▶ [DIRECTIONS FOR THIS TASK] The entries below must be reproduced exactly; their pictures are not part of the copy.

▶ [PROVIDED RECORDS]
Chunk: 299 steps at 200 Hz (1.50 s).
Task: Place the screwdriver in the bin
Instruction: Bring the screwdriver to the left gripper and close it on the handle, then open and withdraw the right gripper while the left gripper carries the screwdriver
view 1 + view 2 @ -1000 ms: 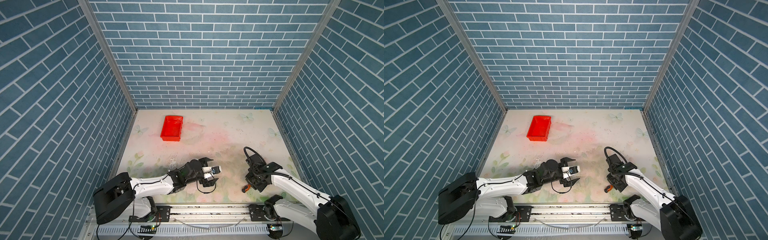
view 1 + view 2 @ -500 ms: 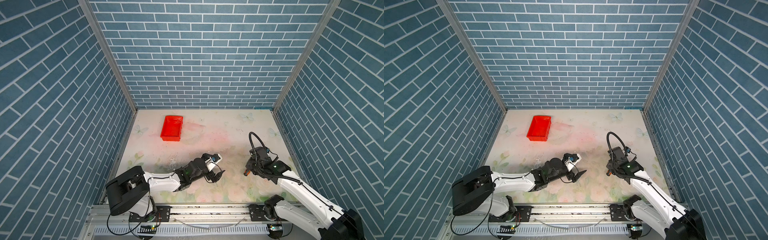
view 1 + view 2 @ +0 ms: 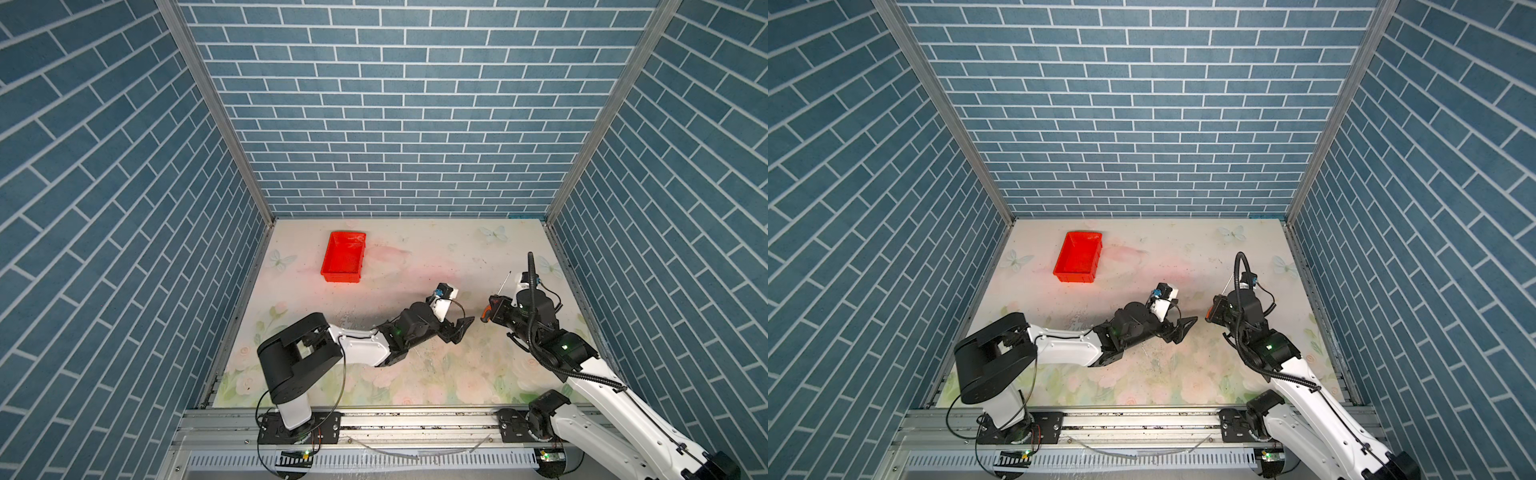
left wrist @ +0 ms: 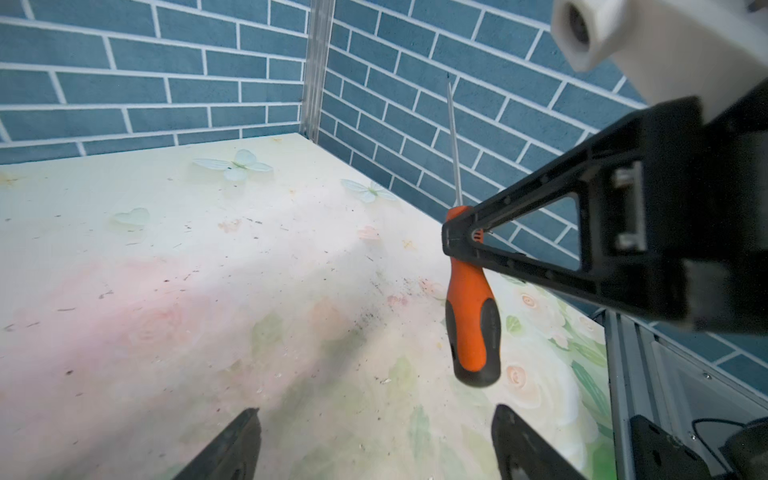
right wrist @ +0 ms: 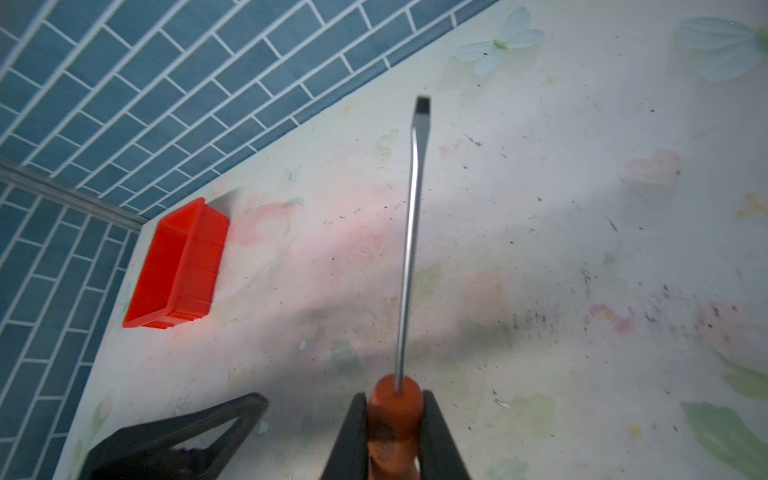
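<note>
My right gripper (image 3: pixel 492 311) (image 3: pixel 1214 312) is shut on the orange handle of the screwdriver (image 5: pixel 392 415). It holds the tool above the mat at the right, thin shaft (image 5: pixel 409 249) pointing toward the back wall. In the left wrist view the screwdriver (image 4: pixel 473 316) hangs from the right gripper's black finger, its black butt end downward. My left gripper (image 3: pixel 461 329) (image 4: pixel 376 424) is open just left of the handle, with nothing between its jaws. The red bin (image 3: pixel 340 277) (image 3: pixel 1073 277) (image 5: pixel 178 266) sits on the mat at the back left, far from both grippers.
The floral mat (image 3: pixel 415 257) is boxed in by blue brick walls on three sides. A metal rail (image 3: pixel 374 424) with both arm bases runs along the front edge. The right arm's black cable (image 3: pixel 531 291) loops above its wrist.
The right gripper lifted the screwdriver off the mat near the front and carried it back. The left arm stretched right until its gripper came beside the handle, its jaws narrowing a little.
</note>
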### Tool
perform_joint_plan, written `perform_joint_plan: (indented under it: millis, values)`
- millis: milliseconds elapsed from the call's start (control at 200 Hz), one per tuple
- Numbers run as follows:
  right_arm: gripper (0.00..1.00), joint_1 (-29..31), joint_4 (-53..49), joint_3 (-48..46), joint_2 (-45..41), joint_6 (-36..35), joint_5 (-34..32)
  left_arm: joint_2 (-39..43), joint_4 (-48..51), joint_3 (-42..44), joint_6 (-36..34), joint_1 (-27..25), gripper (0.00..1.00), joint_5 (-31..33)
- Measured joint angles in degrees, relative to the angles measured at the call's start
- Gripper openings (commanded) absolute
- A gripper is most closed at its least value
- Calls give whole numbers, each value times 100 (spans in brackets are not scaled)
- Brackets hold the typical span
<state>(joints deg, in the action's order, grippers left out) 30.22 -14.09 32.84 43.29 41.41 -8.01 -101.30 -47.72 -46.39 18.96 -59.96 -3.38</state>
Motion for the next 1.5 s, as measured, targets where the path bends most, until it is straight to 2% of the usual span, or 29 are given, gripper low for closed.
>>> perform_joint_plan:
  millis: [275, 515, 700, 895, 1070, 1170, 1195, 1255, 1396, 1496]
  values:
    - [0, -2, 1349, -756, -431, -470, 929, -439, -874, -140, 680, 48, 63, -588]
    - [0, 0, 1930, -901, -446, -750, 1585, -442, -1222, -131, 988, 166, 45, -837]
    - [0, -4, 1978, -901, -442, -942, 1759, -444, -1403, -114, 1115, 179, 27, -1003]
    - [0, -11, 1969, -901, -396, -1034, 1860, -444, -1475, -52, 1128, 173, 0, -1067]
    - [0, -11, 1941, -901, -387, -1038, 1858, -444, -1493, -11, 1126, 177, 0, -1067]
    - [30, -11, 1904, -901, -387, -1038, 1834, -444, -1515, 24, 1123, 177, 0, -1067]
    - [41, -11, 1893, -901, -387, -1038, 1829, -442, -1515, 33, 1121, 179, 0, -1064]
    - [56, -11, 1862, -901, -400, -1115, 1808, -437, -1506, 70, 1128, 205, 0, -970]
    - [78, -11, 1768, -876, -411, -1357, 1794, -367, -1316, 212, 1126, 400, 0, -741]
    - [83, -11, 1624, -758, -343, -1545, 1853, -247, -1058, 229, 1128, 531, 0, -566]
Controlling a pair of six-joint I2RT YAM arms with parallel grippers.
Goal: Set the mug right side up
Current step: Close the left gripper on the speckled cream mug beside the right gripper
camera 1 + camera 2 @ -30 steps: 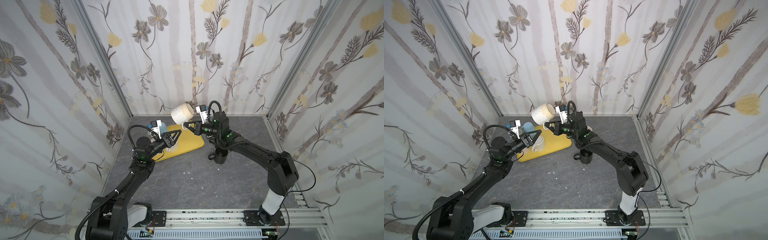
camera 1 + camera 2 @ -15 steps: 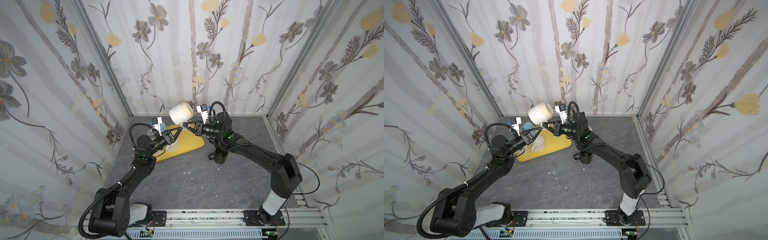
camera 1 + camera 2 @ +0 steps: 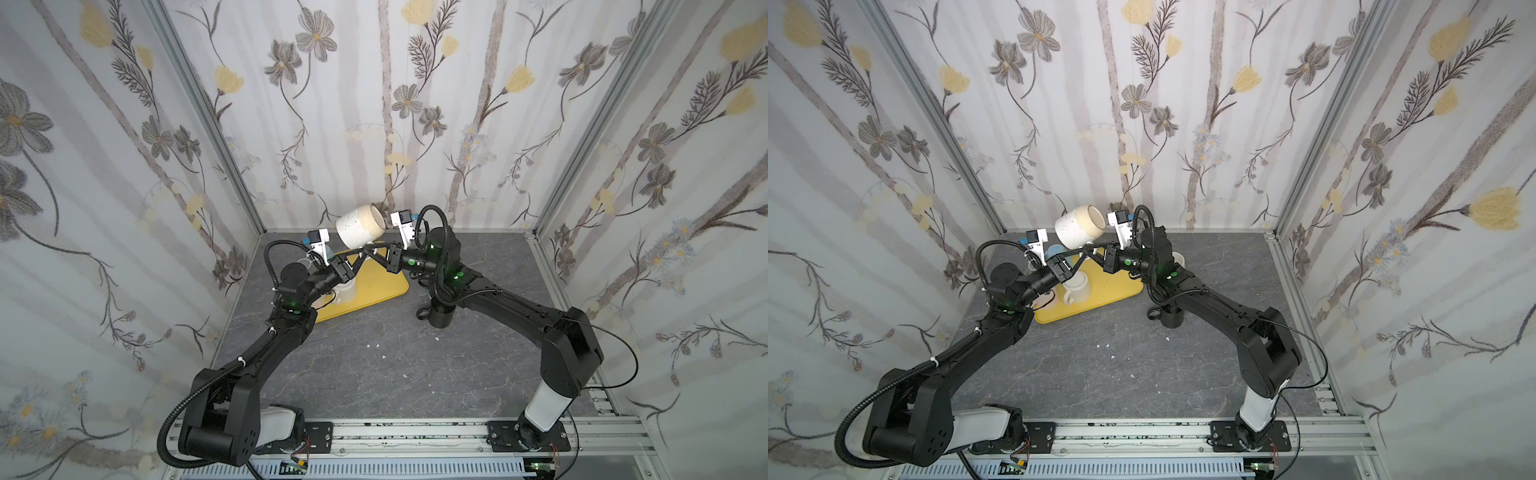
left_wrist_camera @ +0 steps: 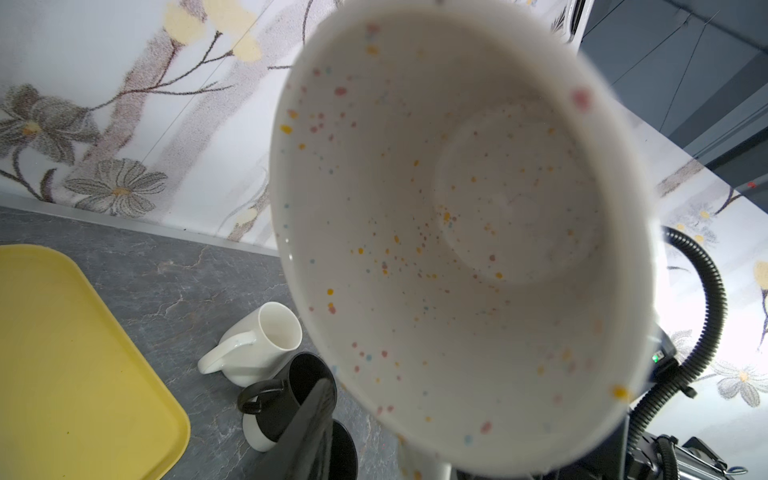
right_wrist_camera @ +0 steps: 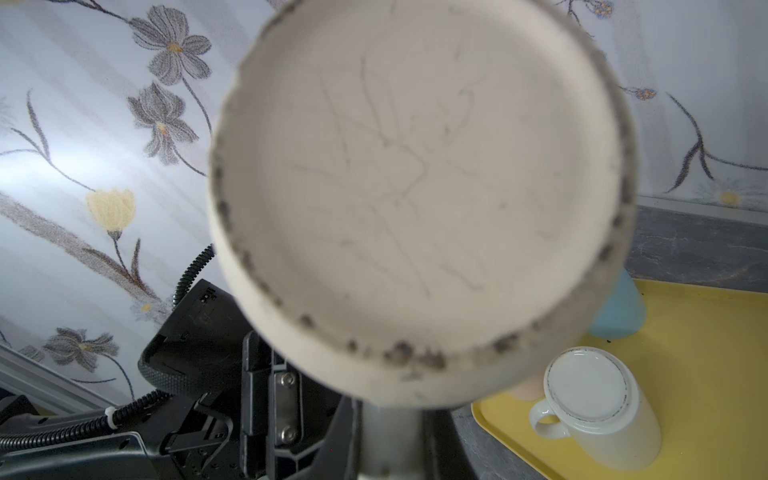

▶ [EXERCISE RESULT]
Chunk: 299 steps at 200 Hz (1.50 s).
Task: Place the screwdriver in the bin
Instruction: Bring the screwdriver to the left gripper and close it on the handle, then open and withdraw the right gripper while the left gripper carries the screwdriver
view 1 + view 2 @ -1000 ms: 
view 1 + view 2 @ -500 ms: 
view 1 + view 2 @ +0 ms: 
left wrist @ +0 ms: 
right wrist @ +0 ms: 
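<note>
My right gripper (image 3: pixel 492 311) (image 3: pixel 1214 312) is shut on the orange handle of the screwdriver (image 5: pixel 392 415). It holds the tool above the mat at the right, thin shaft (image 5: pixel 409 249) pointing toward the back wall. In the left wrist view the screwdriver (image 4: pixel 473 316) hangs from the right gripper's black finger, its black butt end downward. My left gripper (image 3: pixel 461 329) (image 4: pixel 376 424) is open just left of the handle, with nothing between its jaws. The red bin (image 3: pixel 340 277) (image 3: pixel 1073 277) (image 5: pixel 178 266) sits on the mat at the back left, far from both grippers.
The floral mat (image 3: pixel 415 257) is boxed in by blue brick walls on three sides. A metal rail (image 3: pixel 374 424) with both arm bases runs along the front edge. The right arm's black cable (image 3: pixel 531 291) loops above its wrist.
The right gripper lifted the screwdriver off the mat near the front and carried it back. The left arm stretched right until its gripper came beside the handle, its jaws narrowing a little.
</note>
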### Tool
perform_joint_plan, written `perform_joint_plan: (indented under it: millis, values)`
- millis: milliseconds elapsed from the call's start (control at 200 Hz), one per tuple
- Numbers run as follows:
  right_arm: gripper (0.00..1.00), joint_1 (-29..31), joint_4 (-53..49), joint_3 (-48..46), joint_2 (-45..41), joint_6 (-36..35), joint_5 (-34..32)
  left_arm: joint_2 (-39..43), joint_4 (-48..51), joint_3 (-42..44), joint_6 (-36..34), joint_1 (-27..25), gripper (0.00..1.00), joint_5 (-31..33)
- Measured joint angles in degrees, relative to the angles measured at the call's start
- Gripper openings (commanded) absolute
- A gripper is most closed at its least value
- Calls give whole numbers, each value times 100 (spans in brackets are not scaled)
- Brackets hold the typical span
<state>(joints deg, in the action's order, grippers left out) 30.22 -14.09 32.84 43.29 41.41 -8.01 -101.30 -47.72 -46.39 18.96 -59.96 -3.38</state>
Motion for the next 1.5 s, as measured, targets where the path bends most, until it is straight to 2% of the usual span, or 29 are given, gripper low for closed.
>>> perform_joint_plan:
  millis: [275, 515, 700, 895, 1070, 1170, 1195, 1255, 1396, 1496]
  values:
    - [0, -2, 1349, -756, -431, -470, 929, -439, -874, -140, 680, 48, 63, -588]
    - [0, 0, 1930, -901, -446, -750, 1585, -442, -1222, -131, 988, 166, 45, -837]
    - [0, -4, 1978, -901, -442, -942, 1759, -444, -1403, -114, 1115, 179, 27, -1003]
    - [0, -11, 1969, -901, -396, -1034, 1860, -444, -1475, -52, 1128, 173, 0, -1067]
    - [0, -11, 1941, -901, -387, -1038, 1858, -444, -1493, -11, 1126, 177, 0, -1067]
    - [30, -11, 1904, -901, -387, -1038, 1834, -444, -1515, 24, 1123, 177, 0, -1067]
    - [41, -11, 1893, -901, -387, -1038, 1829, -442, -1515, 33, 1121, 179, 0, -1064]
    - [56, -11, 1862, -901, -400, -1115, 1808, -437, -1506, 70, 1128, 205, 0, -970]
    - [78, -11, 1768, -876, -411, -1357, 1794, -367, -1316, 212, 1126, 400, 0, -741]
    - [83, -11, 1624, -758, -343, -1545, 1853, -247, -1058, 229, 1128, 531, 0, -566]
Controlling a pair of six-joint I2RT YAM arms with parallel grippers.
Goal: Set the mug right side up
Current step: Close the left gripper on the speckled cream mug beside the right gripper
camera 1 + camera 2 @ -30 steps: 
camera 1 + camera 2 @ -15 steps: 
camera 1 + camera 2 @ +0 steps: 
left_wrist_camera @ +0 steps: 
right_wrist_camera @ +0 steps: 

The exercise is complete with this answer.